Oh Bother…

In the words of my wife’s favorite cartoon, “Oh bother…”.

Here is today’s lesson for me.

Worry will destroy you!

The incessant fear of “Whatever” is a mind-numbing and soul-sucking experience.

I’ve lived with this demon for many years.  Until recently, it has haunted me to the point of sleeplessness.  I would wake up at 3 in the morning, heart racing thinking crazy thoughts:

 

  • How am I going to pay that bill? eeyore
  • What about that client at work
  • Is my wife happy with me?
  • What about that guy at work that never shows up?
  • My bank account sure seems low…  I hate it when it gets that low…
  • What will THEY think?

 

There are hundreds more thoughts just like these.  They come creeping in without a care in the world, like an endless string of twisted Christmas lights, covered in broken bulbs.  They continue to build on themselves, one right after the other cutting as you work your way through them.

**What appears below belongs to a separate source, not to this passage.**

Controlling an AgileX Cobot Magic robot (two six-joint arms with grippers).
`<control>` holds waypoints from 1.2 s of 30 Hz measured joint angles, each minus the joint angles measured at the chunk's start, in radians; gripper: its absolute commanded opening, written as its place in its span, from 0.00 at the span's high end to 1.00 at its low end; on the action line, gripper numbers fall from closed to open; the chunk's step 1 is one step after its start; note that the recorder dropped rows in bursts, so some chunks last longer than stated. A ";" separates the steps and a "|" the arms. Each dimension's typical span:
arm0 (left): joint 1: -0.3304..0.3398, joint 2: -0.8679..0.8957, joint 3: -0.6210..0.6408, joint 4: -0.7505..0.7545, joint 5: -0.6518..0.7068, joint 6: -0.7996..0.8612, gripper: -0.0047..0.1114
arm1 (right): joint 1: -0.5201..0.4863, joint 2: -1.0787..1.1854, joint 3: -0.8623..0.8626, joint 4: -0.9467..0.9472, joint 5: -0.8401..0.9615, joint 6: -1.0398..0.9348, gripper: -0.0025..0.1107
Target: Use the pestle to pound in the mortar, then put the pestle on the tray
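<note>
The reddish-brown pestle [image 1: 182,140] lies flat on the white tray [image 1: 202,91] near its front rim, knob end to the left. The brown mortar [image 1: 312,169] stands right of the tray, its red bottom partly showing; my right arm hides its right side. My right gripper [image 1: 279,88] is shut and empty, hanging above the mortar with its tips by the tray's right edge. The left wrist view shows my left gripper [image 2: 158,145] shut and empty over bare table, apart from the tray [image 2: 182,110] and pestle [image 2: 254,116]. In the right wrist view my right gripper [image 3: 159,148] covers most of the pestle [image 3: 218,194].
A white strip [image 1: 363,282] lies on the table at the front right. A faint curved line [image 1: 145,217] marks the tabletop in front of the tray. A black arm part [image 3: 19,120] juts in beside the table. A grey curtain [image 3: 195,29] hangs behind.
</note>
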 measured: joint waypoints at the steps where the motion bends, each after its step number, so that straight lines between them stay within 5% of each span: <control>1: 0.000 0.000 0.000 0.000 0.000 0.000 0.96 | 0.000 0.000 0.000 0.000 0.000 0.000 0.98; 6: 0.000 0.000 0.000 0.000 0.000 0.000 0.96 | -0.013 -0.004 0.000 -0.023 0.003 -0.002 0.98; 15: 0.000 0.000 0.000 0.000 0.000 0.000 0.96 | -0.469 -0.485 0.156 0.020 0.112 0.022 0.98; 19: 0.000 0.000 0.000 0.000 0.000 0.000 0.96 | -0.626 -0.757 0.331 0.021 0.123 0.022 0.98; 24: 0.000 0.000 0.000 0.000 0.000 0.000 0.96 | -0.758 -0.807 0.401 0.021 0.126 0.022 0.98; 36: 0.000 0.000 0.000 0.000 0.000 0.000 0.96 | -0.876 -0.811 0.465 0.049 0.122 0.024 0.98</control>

In my case, they always seem to start out with worry over money.  I have always related my success in this world with my net worth.  So if my bank accounts get low, so slides my self-esteem.  How sad, looking back, how hindered I’ve been.

Some say it is hereditary.  My mom is / was the biggest worry-bug in the world.  My brother has a touch of it, too.  So what is one to do with this disease in the genes?  Or is it just taught?

I believe it’s learned!

Break the mental cycle!

Write these questions down:

 

  • What in my life now makes me happy?
  • What am I grateful for in my life, right now?
  • Who loves me?  Who do I love?
  • What am I proud of in my life right now?
  • What am I excited about in my life right now?

 

Now, after each question, start writing in some answers.  They might be small to you at first.  But answer them none the less.  Keep this list of questions and answers handy.  Keep it nearby.  When that quiet little voice starts with the “What if’s” and “You can’t really’s”, break out and review the list.  Read it out loud if you can.  Understand that things aren’t always that bad.

If they really do seem that bad, then you need to connect with someone to help.